Prostate tumours may spread by ‘spitting out’ a protein that ‘activates’ dormant cancerous cells, research suggests.
A new study found tiny pieces of a protein, known as EN2, are taken up by other cancerous cells, causing them to change shape or fuse together.
Researchers claim this is ‘very significant’ due to fused cancer cells being associated with ‘aggressive disease’ that is better at spreading and ‘surviving chemotherapy’.
Taking up EN2 also causes cells to express a gene that helps to hide tumours from the immune system, the study found.
The researchers hope blocking EN2 will lead to more effective treatments, with existing ones often causing erectile dysfunction or urinary incontinence.
Prostate tumours may spread by ‘spitting’ a protein that ‘activates’ cancerous cells (stock)
The research was carried out by the University of Bradford and led by Professor Richard Morgan, director of the Institute of Cancer Therapeutics.

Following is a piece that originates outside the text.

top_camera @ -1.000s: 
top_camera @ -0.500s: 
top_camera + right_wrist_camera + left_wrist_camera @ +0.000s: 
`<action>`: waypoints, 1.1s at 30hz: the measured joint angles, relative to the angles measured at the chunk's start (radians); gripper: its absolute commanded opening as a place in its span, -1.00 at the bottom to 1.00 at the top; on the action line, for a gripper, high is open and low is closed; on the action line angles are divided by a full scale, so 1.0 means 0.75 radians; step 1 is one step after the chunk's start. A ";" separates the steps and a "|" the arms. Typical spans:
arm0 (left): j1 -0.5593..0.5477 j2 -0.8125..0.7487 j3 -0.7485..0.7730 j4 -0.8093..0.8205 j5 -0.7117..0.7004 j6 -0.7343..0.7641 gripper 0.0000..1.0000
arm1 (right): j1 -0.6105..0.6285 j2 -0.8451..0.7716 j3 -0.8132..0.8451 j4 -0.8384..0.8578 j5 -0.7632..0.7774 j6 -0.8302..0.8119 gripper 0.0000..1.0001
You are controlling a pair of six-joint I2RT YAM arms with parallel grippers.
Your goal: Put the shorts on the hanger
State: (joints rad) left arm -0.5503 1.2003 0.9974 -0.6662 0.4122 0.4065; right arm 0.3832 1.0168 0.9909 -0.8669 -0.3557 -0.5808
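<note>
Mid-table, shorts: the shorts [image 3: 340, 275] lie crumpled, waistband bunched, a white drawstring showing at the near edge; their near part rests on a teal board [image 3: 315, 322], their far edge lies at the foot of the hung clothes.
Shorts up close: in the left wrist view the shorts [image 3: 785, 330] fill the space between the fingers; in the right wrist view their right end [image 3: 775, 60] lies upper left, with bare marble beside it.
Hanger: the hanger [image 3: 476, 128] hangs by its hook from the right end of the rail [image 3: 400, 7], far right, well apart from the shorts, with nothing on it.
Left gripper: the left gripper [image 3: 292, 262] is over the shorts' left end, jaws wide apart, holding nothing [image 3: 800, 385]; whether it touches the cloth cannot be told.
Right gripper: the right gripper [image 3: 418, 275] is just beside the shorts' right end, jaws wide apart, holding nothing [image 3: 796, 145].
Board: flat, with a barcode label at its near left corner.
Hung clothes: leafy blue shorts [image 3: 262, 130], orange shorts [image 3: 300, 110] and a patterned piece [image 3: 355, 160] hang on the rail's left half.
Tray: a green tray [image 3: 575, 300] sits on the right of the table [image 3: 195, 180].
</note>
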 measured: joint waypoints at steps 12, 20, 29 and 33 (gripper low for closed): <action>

‘For tumours to survive, grow bigger and spread they need to control the behaviour of cancer cells and the normal cells around them and we’ve found a means by which they do this,’ Professor Morgan said.
‘Blocking this process could be a potential target for future cancer therapy.’
Prostate cancer affected 47,151 new men in the UK in 2015, according to Cancer Research UK.
And in the US, around 174,650 men are diagnosed every year, American Cancer Society statistics reveal.
EN2 has previously been found to play a role in early brain development, as well as being present in high amounts in many types of cancers.
To determine the part it plays in prostate cancer, the researchers tagged the protein with a fluorescent green marker in the laboratory.
They then studied how it interacts with both cancerous and normal cells in a human prostate model.
Results revealed both cell types fuse with vesicles carrying EN2 and then take the protein up.
To examine how this occurs in finer detail, the researchers carried out time-lapse photography, where pictures were taken of the cells every five minutes for 24 hours.
The video reveals the cells eject EN2, which is then taken up by dormant cancer cells, causing them to become activated, change shape or fuse together.
The cells then generate another EN2-containing vesicle that they too can expel.
‘We think this is significant because cell fusion in cancer is relatively unusual and is associated with very aggressive disease,’ Professor Morgan said.
‘It can lead to new and unpredictable hybrid cells that are frequently better at spreading to different sites, and surviving chemotherapy and radiotherapy.’
Further analysis revealed that when normal cancer cells take up EN2, they express a gene called MX2.
This generates an anti-viral response that may help tumours .
‘We believe the cancer is trying to minimise the chances of the cells around it being infected by a virus, to avoid scrutiny by the immune system,’ Professor Morgan said.
‘This could undermine the effectiveness of immunotherapy treatments, which try to use viruses to kill cancer by stimulating the immune system to attack it.’
The researchers were surprised to find EN2 was expressed in the cell membrane rather than just it’s nucleus, which acts like a brain.
They believe this will give scientists greater opportunity to block EN2’s action by targeting a part of the protein expressed on the cell’s surface.
Study author Hardev Pandha, professor of medical oncology at the University of Surrey, added: ‘This work follows on from earlier studies at Surrey where detection of EN2 in urine, after secretion from prostate cancer cells, was shown to be a robust diagnostic biomarker of prostate cancer.
‘The more we learn about prostate cancer the more that can be done to identify and treat this devastating disease.’